- **WHAT YOU NEED TO DO**: The lines from the top of the material through the line with "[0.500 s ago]" are to be set down exactly. Leave the pictures out.

- **DATA SEGMENT**:
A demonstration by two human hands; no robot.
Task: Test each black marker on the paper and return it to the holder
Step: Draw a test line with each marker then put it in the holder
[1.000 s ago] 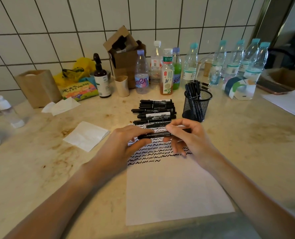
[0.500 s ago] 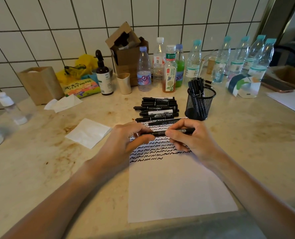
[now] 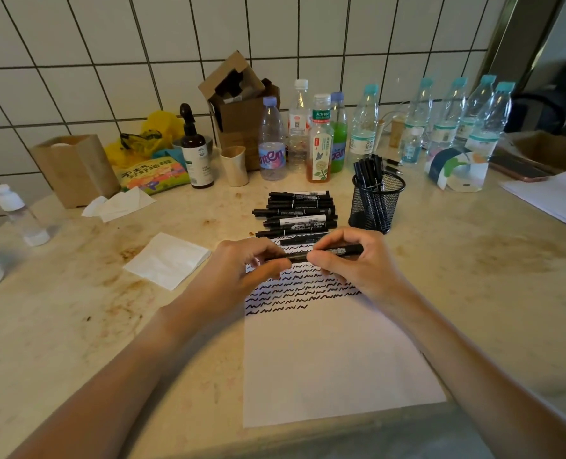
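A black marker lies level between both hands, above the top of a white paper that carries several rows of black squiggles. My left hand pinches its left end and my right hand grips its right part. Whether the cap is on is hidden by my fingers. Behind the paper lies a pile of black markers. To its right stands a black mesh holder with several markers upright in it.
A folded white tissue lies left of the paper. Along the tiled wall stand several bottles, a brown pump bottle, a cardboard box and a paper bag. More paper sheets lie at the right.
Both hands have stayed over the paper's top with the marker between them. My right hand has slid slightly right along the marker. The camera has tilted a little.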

- **TASK RESPONSE**:
A demonstration by two human hands; no robot.
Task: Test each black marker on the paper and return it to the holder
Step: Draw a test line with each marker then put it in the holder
[1.000 s ago] 
[0.500 s ago] 

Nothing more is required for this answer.